◆ WHAT YOU SHOULD DO ◆
Would you restate the listing word for word, with the images omitted?
** GIVEN DATA follows **
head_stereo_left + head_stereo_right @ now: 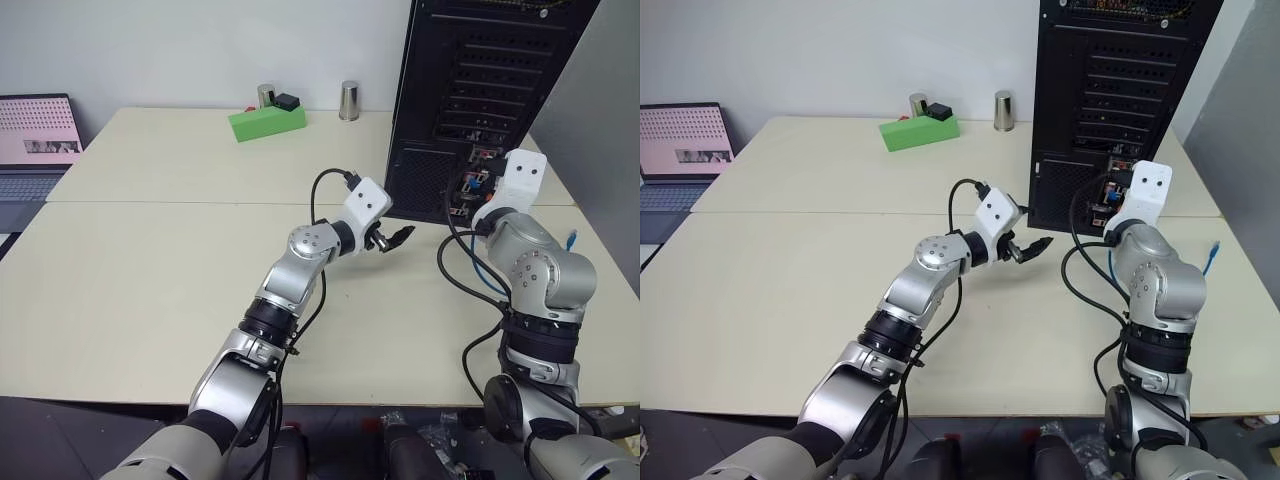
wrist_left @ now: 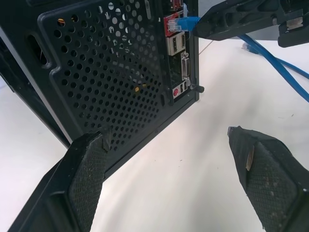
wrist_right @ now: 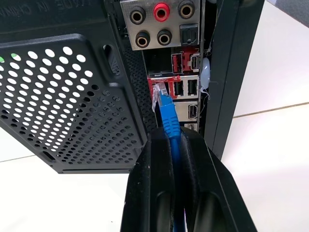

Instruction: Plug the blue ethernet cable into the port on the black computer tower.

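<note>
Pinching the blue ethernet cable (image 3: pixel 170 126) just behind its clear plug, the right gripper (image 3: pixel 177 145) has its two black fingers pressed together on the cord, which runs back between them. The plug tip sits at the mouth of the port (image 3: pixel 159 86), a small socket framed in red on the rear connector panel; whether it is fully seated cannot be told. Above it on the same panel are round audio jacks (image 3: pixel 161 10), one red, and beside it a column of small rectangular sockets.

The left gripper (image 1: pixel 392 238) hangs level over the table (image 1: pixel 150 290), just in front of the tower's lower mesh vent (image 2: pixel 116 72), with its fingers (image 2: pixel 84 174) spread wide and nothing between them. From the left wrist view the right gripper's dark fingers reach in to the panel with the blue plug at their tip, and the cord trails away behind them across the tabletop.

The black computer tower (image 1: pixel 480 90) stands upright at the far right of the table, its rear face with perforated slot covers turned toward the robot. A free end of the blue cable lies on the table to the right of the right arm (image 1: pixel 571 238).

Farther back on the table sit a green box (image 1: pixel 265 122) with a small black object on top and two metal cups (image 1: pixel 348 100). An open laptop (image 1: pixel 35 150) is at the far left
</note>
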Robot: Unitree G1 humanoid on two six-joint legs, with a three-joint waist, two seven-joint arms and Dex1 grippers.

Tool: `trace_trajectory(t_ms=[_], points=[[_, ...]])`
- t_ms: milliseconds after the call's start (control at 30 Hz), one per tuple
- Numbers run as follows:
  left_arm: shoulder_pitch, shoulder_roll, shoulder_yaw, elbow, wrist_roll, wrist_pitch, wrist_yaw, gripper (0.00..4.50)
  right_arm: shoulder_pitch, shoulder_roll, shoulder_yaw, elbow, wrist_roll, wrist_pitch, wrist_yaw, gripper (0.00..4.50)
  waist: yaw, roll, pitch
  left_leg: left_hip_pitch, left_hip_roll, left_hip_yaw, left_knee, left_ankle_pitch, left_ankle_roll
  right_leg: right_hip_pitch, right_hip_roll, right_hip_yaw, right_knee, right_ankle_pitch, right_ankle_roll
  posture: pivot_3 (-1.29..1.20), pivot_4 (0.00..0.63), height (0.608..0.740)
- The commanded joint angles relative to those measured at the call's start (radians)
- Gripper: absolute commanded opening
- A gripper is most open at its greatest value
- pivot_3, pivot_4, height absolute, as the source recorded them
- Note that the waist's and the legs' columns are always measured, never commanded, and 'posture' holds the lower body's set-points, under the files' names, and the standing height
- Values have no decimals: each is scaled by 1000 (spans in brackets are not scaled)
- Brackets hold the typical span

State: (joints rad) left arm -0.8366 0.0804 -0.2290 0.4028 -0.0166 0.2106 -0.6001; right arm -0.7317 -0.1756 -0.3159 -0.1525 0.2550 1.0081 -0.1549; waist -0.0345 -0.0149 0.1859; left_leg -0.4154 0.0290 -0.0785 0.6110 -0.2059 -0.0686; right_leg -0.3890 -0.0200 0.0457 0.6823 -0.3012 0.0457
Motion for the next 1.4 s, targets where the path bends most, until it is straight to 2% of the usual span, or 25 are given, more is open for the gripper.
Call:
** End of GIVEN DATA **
◆ YOUR SOLUTION ◆
head_stereo_left + head_stereo_right @ now: 
wrist_left @ now: 
wrist_right @ now: 

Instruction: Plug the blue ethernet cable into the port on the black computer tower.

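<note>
Pinching the blue ethernet cable (image 3: pixel 170 126) just behind its clear plug, the right gripper (image 3: pixel 177 145) has its two black fingers pressed together on the cord, which runs back between them. The plug tip sits at the mouth of the port (image 3: pixel 159 86), a small socket framed in red on the rear connector panel; whether it is fully seated cannot be told. Above it on the same panel are round audio jacks (image 3: pixel 161 10), one red, and beside it a column of small rectangular sockets.

The left gripper (image 1: pixel 392 238) hangs level over the table (image 1: pixel 150 290), just in front of the tower's lower mesh vent (image 2: pixel 116 72), with its fingers (image 2: pixel 84 174) spread wide and nothing between them. From the left wrist view the right gripper's dark fingers reach in to the panel with the blue plug at their tip, and the cord trails away behind them across the tabletop.

The black computer tower (image 1: pixel 480 90) stands upright at the far right of the table, its rear face with perforated slot covers turned toward the robot. A free end of the blue cable lies on the table to the right of the right arm (image 1: pixel 571 238).

Farther back on the table sit a green box (image 1: pixel 265 122) with a small black object on top and two metal cups (image 1: pixel 348 100). An open laptop (image 1: pixel 35 150) is at the far left
</note>
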Robot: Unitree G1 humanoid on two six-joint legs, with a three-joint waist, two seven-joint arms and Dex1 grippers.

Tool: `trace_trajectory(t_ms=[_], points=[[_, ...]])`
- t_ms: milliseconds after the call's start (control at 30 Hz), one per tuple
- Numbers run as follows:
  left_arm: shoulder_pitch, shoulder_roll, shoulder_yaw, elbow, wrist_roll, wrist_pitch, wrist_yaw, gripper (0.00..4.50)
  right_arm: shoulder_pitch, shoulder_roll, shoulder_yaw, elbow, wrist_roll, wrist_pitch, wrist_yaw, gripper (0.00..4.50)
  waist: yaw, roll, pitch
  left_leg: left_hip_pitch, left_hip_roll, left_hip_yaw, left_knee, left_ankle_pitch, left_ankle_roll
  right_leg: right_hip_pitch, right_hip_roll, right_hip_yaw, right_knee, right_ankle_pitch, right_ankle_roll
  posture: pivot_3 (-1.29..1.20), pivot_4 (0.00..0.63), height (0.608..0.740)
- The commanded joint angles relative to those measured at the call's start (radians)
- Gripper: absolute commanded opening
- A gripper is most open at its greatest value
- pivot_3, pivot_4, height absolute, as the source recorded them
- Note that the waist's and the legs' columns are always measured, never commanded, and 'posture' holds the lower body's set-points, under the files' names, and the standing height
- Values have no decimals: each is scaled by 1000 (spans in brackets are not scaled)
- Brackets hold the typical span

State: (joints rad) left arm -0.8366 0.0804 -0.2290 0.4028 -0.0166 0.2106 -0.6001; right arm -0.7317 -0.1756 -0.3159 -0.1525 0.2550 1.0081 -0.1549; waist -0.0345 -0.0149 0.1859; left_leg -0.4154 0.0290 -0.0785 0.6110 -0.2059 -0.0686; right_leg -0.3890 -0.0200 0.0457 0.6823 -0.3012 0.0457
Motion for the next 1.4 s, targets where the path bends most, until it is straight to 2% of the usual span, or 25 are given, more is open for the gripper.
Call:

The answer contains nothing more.